Sou espirita mas exijo que nosso governo seja absolutamente laico e preste os mesmos serviços a todos os brasileiros, com a mesma dedicação!
Fabio SP
Vamos invadir o Paraguai e terminar o serviço que D.Pedro II não acabou…
Vlad
Se falar isso perto de um paraguaio, certifique-se se ele não está armado e que vc está em forma para correr os 5 mil metros.
mfs
Qual o serviço do II Imperio que você mais admira? Execução em massa? Estupros coletivos? Roubos, incêndios e assassinato de crianças? Conte-nos qual é a sua opção de consumo.
Julio Silveira
Acredito que o golpismo lateja. Por força da fraqueza moral dos chamados governos democraticos (em diversas situações). Mas principalmente, em seu afã por conciliação para governar, quando esquecem de fazer o dever de casa institucional, de criar bases saneadoras e culturais. Quando permitem que excessões virem regras deixam as portas abertas para ousadias rebeldes no futuro, como um incentivo. Sem contar que passam a impressão, para o cidadão, de não haver distinção entre os que buscam o poder, que são todos iguais e que portanto qualquer um serve. Isso faz com que a pratica democratica perca seu sentido, trazendo indiferença popular e falta de cumplicidade com governos. Aí os golpistas operam, nessa raiz, que é responsavel por grande parte dos nossos problemas de falta de consciência de cidadania.
luca brevi
A mão hansamneana de Washinghton deu um tiro certeiro em Honduras e para
depois espalhar pela América seguindo modelo do Tio Sam.Temos que tomar cuiidado com os Tucanocratas Tupiniquins.
Francisco Nogueira
A fragilidade do governo Lugo era evidente.

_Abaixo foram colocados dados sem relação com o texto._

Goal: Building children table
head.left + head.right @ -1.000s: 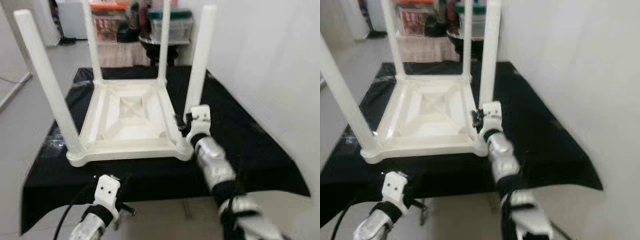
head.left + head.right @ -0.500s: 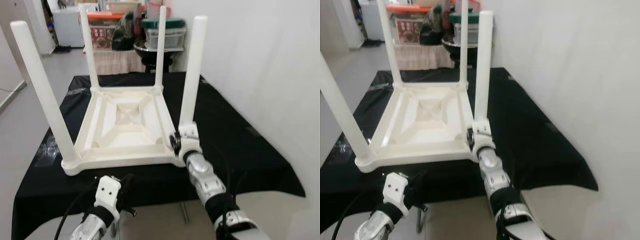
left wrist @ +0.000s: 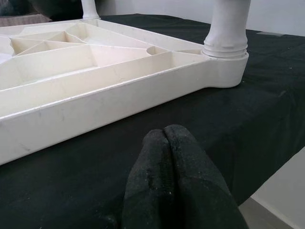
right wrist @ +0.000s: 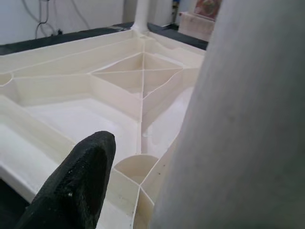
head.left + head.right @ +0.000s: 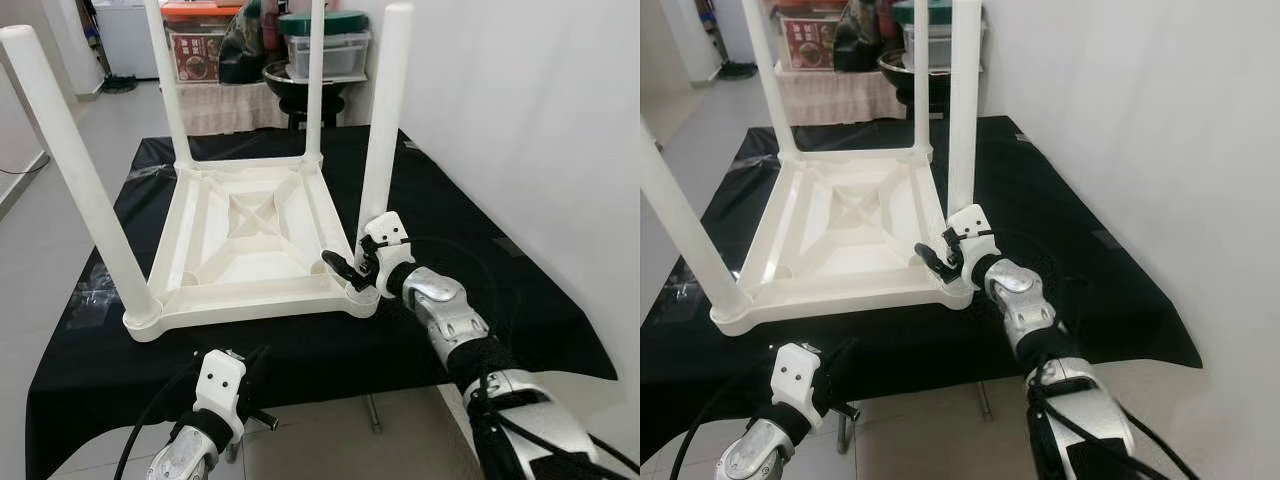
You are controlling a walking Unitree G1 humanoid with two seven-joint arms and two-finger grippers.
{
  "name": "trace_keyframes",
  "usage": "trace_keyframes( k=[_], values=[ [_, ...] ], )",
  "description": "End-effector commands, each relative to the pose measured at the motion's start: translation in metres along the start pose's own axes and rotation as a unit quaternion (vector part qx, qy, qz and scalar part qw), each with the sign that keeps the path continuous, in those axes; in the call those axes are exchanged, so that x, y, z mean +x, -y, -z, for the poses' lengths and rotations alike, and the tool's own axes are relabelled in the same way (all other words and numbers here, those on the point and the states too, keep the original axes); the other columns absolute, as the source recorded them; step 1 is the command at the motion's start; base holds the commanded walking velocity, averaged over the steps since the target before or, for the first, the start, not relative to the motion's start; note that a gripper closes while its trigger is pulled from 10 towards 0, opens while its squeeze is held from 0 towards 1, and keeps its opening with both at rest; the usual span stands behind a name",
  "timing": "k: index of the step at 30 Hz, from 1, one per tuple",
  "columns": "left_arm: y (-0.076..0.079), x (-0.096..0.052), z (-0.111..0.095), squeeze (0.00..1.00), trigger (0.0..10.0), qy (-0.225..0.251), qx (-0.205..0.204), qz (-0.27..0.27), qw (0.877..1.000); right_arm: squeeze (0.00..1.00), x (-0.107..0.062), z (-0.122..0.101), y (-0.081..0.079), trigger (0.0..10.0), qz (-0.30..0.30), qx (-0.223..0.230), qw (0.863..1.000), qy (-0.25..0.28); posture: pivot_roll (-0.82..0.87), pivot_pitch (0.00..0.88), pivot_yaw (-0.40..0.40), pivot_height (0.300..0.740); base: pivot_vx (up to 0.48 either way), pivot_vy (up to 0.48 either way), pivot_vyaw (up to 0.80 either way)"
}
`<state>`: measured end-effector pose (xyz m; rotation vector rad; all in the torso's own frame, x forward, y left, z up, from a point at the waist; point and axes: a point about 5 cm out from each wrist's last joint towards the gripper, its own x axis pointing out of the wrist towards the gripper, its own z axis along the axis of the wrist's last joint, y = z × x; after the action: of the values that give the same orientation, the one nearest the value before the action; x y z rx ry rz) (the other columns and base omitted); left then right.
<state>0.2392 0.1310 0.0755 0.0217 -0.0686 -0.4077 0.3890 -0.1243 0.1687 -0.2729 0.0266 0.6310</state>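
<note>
**Seating the near-right leg squarely**

The white children's table [image 5: 250, 240] lies upside down in the middle of the frame, on the black cloth [image 5: 480, 290] that covers the work surface. All four legs stand up out of its corner sockets. My right gripper [image 5: 352, 270] is at the lower right corner of the table, at the base of the near-right leg [image 5: 383, 120]. One black finger [image 4: 78, 186] reaches over the ribbed underside next to the corner socket, and the leg rises just beside it. My fingers are spread apart with nothing pinched between them, so I am bracing the leg at most, not clamping it.

My left gripper [image 3: 176, 181] hangs low at the bottom left of the frame, in front of the table's near edge. Its fingers are pressed together and hold nothing.

I judge this step to be seating or checking that near-right leg. To do it well, I should close around the leg low down, close to its collar, and push straight down along its length rather than sideways. The leg is tall, so a sideways push could tip it or slide the table on the cloth. My left gripper could steady the near rim [image 5: 250, 310]. I cannot tell from here whether the leg is fully seated.
</note>
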Motion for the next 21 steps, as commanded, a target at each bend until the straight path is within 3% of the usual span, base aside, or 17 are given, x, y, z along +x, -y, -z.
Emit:
trace_keyframes(
  k=[1, 2, 11, 16, 17, 20, 21],
  values=[
    [0.001, 0.000, 0.002, 0.00, 10.0, -0.005, 0.001, 0.001, 1.000, 0.00, 0.003, -0.005, -0.002, 6.7, -0.016, -0.008, 1.000, 0.004, 0.10, 0.028, -0.052, 0.740, 0.000, 0.000, 0.00],
    [0.002, 0.001, 0.002, 0.00, 10.0, -0.005, 0.001, 0.001, 1.000, 0.00, 0.003, -0.007, 0.001, 0.0, -0.020, -0.003, 1.000, 0.007, 0.10, 0.026, -0.053, 0.740, 0.000, 0.000, 0.00],
    [0.001, 0.001, 0.002, 0.00, 10.0, -0.005, 0.000, 0.000, 1.000, 0.00, 0.002, -0.009, 0.005, 0.0, -0.036, 0.013, 0.999, 0.014, 0.10, 0.023, -0.051, 0.740, 0.000, 0.000, 0.00],
    [0.001, 0.000, 0.003, 0.00, 10.0, -0.006, 0.000, 0.001, 1.000, 0.00, -0.002, 0.000, 0.005, 0.0, -0.027, 0.028, 0.999, 0.015, 0.09, 0.021, -0.045, 0.740, 0.000, 0.000, 0.00],
    [0.000, -0.001, 0.003, 0.00, 10.0, -0.007, -0.001, 0.002, 1.000, 0.00, -0.005, 0.009, 0.003, 0.0, 0.000, 0.061, 0.998, 0.017, 0.09, 0.020, -0.045, 0.740, 0.000, 0.000, 0.00],
    [0.000, -0.001, 0.003, 0.00, 10.0, -0.007, -0.001, 0.002, 1.000, 0.00, -0.006, 0.014, 0.002, 0.0, 0.015, 0.077, 0.997, 0.016, 0.09, 0.020, -0.045, 0.740, 0.000, 0.000, 0.00],
    [0.000, -0.002, 0.003, 0.00, 10.0, -0.007, -0.001, 0.002, 1.000, 0.00, -0.006, 0.026, -0.002, 0.0, 0.094, 0.097, 0.991, -0.002, 0.08, 0.022, -0.044, 0.740, 0.000, 0.000, 0.00]
  ],
)
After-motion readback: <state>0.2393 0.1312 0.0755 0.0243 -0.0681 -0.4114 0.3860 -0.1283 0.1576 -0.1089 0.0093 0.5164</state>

Assim o fato mesmo não sendo o correto, era possível. Servir como parâmetro para as demais nações não creio que o seja. Serve muito é de conselho: não se deve bobear com a direita, incansável, que não dorme no ponto.
As ações, posteriores ao golpe, são lances de xadrez político. Torço para que o povo paraguaio não sofra tanto, pois é previsível tempo difícil tanto do governo imposto como pela reação dos países sul-americanos, contrários ao golpe.
Com o reconhecimento dos EUA já sabemos que não é bom para o sul.
Geysa Guimarães
Reconhecimento ou patrocínio?
Paulo Figueira
A DEMOCRACIA NO CONTINENTE SULAMERICANO NUNCA CONSEGUIU CRIAR RAÍZES, TEMOS ELITES DE TRADIÇÃO AUTORITÁRIA E O INTERVENCIONISMO AMERICANO SEMPRE SE FEZ PRESENTE.,
ESPERO DO GOVERNO BRASILEIRO NESTE MOMENTO EM QUE MAIS UMA VEZ UM GOLPE CONTRA A DEMOCRACIA E CONTRA OS INTERESSES DOS POVOS DO CONTINENTE É DESCARADAMENTE POSTO EM MARCHA, UMA ATITUDE FIRME DE LIDERANÇA NA REGIÃO, EXIGINDO O RESPEITO AO GOVERNO ELEITO, E UMA DEMONSTRAÇÃO CLARA, QUE O BRASIL E OS DEMAIS PARCEIROS DA UNASUL, NÃO PERMITIRÃO AVENTURAS GOLPISTAS, PATROCINADAS PELOS INTERESSES NORTE AMERICANOS EM NOSSO CONTINENTE, SOB PENA DE ESPERARMOS PARA VER QUAL SERÁ A PRÓXIMA VÍTIMA.